Zac: Just the sound of Mike’s voice with our mix of grind/punk… I knew having him sing would add a totally new element to the songs and also show just how diverse he is.

Mike, how did you approach your vocals on Razorblade Express?

Mike IX: It was cool ‘cos me and Zac have been talking about doing a collaboration for ages now, maybe even as far back as 2000, 2001 or so. I’ve loved his band since the Extermination Vision record but I didn’t actually meet him until years later on. I loved Razorblade Express the first second I heard it and knew what I had to do, I wanted to write the lyrics in a strange non-literal way so I just went for it man, kind of adding that abstract EHG writing style but never straying too far from the concept of Zac’s original ideas… I am very proud of this record, its a sick as fuck song. Don’t forget I do the alternate vocals trading off with Zac on 3rd Space Gorilla Generator as well. Another killer track… Not to mention the lead guitar at the end of Razorblade was done by none other than Today is the Day’s Steve Austin.

How does your performance this time around differ from all of your other various efforts as a vocalist?

Mike IX: Well, I guess like with anything, you analyze the situation and see where it needs to go and then bring it to a psychotic chemical level you are happy with. With different bands and different projects its all about the intensity and variety of the musicians you are playing with. Its something inside your gut that defines what you bring to the table.

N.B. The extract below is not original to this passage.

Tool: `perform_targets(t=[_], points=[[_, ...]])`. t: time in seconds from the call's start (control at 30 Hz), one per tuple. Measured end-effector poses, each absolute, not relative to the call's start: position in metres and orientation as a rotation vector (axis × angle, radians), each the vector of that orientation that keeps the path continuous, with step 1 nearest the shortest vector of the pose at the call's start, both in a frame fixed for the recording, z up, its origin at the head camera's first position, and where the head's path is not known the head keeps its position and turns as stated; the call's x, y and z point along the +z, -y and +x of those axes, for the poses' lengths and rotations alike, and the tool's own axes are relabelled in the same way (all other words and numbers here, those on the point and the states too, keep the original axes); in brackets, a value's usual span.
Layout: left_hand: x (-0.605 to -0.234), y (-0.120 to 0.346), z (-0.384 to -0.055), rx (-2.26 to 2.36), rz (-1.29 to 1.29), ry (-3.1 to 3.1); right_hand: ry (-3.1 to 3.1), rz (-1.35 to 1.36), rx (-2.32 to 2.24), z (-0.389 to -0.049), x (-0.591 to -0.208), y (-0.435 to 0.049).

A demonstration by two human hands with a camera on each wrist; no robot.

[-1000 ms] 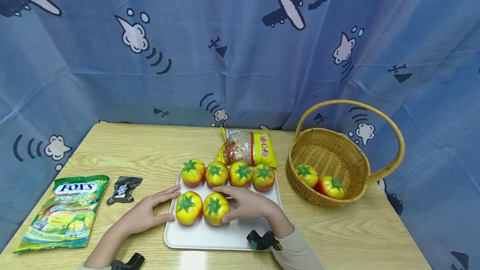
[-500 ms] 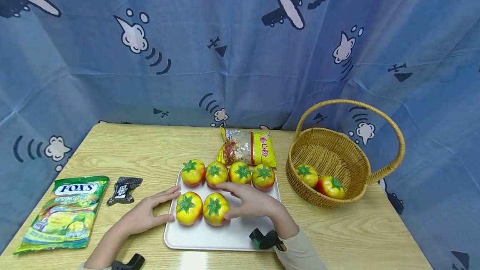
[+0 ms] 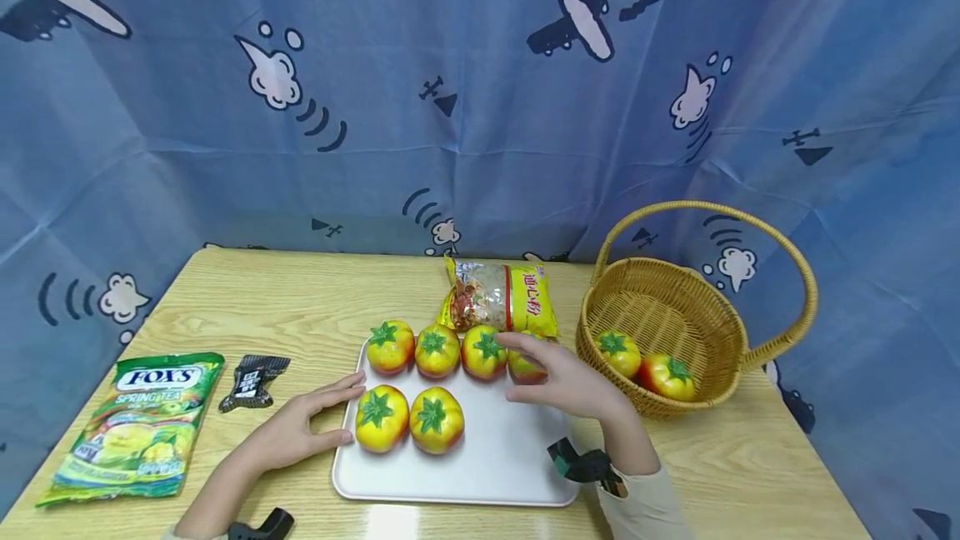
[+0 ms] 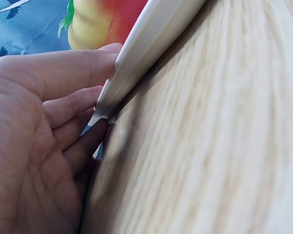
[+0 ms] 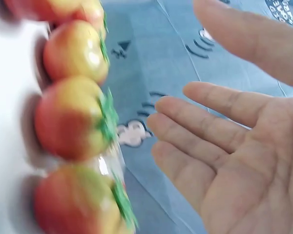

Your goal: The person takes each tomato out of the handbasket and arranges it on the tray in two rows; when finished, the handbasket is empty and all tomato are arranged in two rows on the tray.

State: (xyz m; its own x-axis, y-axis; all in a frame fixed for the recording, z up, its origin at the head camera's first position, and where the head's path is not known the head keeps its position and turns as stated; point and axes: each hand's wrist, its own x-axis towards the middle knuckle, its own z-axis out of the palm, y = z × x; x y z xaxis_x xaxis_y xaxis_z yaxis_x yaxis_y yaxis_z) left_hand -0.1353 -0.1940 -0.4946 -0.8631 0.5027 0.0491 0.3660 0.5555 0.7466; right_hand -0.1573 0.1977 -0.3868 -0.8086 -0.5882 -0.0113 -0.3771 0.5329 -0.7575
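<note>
On the white tray [image 3: 510, 457] sit several yellow-red, persimmon-like fruits with green leafy tops: a row along the back and two nearer the front, the right one [image 3: 437, 421] among them. My left hand [image 3: 288, 432] rests at the tray's left edge; in the left wrist view its fingertips touch the rim [image 4: 132, 58]. Fingers spread and nothing in its grasp, my right hand [image 3: 558, 377] hovers over the tray's right side, partly covering the rightmost back fruit [image 3: 527, 368]. In the right wrist view its palm and fingers face the back-row fruits [image 5: 73, 117], apart from them.
A wicker basket [image 3: 720, 340] with a tall handle stands at the right, two similar fruits [image 3: 667, 377] inside. Behind the tray lies a yellow pasta bag [image 3: 498, 297]. A green FOX'S candy bag [image 3: 135, 432] and a small black packet [image 3: 253, 382] lie at the left.
My right hand has moved away from the front right fruit, to the right and back toward the rightmost back-row fruit. My left hand stays at the tray's edge.
</note>
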Motion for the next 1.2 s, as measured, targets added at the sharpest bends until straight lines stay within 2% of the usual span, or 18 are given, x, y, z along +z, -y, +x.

The artwork for Razorblade Express is phenomenal! Who came up with the concept and completed the finished piece?

Zac: My concept and the artist is Jeff Wager. I thought of that old LIFE OF AGONY/UNSANE vibe when it came to the artwork and just told Jeff what I was looking for and he nailed it.

When can fans look forward to hearing the latest full-length, which you’ve already recorded?

Zac: I would say early 2013 for the full length.

Strong Intention has toured quite extensively in the past. Are there any plans for upcoming shows or a possible tour?

Zac: We just did a 10 day tour with PHOBIA, did a 2 week tour earlier in the year with LOCK-UP and GOATWHORE. Right now, working on another run for August and then for more in the fall.

Any final thoughts or comments?

Zac: Dont believe what you have been told… there is no such thing as streets of gold.

[bandcamp album=2677476142 bgcol=FFFFFF linkcol=4285BB size=venti]

Score the record from PATAC Records & Distro.

This interview is dedicated with love to the memory of Dave Tedder (1981-2012). He was a staple in the Baltimore scene, a friend to everyone and the biggest Eyehategod fan I ever knew.